Given \(\boldsymbol{\theta}\), the Best Linear Unbiased Estimator (BLUE) of \(\boldsymbol{\beta}\) is the linear unbiased estimator that minimises the variance among all such estimators. Under the linear mixed model with covariance matrix \(\mathbf{V}(\boldsymbol{\theta})\), the BLUE of \(\boldsymbol{\beta}\) is given by

\[\widehat{\boldsymbol{\beta}}(\boldsymbol{\theta}) = \left(\mathbf{X}^\top \mathbf{V}(\boldsymbol{\theta})^{-1} \mathbf{X}\right)^{-1} \mathbf{X}^\top \mathbf{V}(\boldsymbol{\theta})^{-1} \mathbf{Y}.\]

This estimator is the generalised least squares (GLS) estimator of \(\boldsymbol{\beta}\).

BLUP

Given \(\boldsymbol{\theta}\), we often wish to predict the random effects \(\mathbf{b}\). The Best Linear Unbiased Predictor (BLUP) of \(\mathbf{b}\) is given by:

(3)\[\widehat{\mathbf{b}}(\boldsymbol{\theta}) = \mathbf{G}(\boldsymbol{\theta})\mathbf{Z}^\top \mathbf{V}^{-1}(\boldsymbol{\theta}) (\mathbf{Y} - \mathbf{X}\widehat{\boldsymbol{\beta}}).\]

ML Estimation

Maximum likelihood (ML) estimation jointly estimates the fixed effects \(\boldsymbol{\beta}\) and variance components \(\boldsymbol{\theta}\) by maximising the marginal likelihood of the observed data. After integrating out the random effects \(\mathbf{b}\) from the joint model, the marginal distribution of \(\mathbf{Y}\) is

\[\mathbf{Y} \sim \mathcal{N}\!\left(\mathbf{X}\boldsymbol{\beta},\; \mathbf{V}(\boldsymbol{\theta})\right),\]

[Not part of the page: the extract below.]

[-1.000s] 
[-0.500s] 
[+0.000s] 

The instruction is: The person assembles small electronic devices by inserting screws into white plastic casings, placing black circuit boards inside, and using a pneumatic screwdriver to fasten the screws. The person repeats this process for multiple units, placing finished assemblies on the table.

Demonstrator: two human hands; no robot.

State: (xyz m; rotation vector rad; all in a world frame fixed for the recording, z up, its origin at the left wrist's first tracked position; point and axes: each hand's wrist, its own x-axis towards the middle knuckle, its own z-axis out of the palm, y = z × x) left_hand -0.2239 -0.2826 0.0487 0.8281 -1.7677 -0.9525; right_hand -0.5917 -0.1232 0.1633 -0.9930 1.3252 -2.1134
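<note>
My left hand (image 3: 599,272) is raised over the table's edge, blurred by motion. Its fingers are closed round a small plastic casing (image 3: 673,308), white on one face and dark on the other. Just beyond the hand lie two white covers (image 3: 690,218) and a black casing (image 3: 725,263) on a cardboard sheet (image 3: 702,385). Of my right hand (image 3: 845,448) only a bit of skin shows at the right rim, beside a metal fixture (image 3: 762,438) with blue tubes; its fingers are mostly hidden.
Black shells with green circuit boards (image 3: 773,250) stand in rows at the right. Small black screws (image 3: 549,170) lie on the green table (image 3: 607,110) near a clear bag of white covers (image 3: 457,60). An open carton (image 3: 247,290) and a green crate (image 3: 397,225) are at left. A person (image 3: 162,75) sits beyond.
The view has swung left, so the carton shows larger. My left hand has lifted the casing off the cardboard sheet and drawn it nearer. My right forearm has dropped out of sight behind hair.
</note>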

where \(\mathbf{V}(\boldsymbol{\theta}) = \mathbf{Z}\mathbf{G}(\boldsymbol{\theta})\mathbf{Z}^\top + \mathbf{R}(\boldsymbol{\theta})\). The corresponding log-likelihood is given by

\[\ell(\boldsymbol{\beta}, \boldsymbol{\theta}) = -\frac{1}{2}\left[ n\log(2\pi) + \log\left|\mathbf{V}(\boldsymbol{\theta})\right| + (\mathbf{Y} - \mathbf{X}\boldsymbol{\beta})^\top \mathbf{V}(\boldsymbol{\theta})^{-1} (\mathbf{Y} - \mathbf{X}\boldsymbol{\beta}) \right].\]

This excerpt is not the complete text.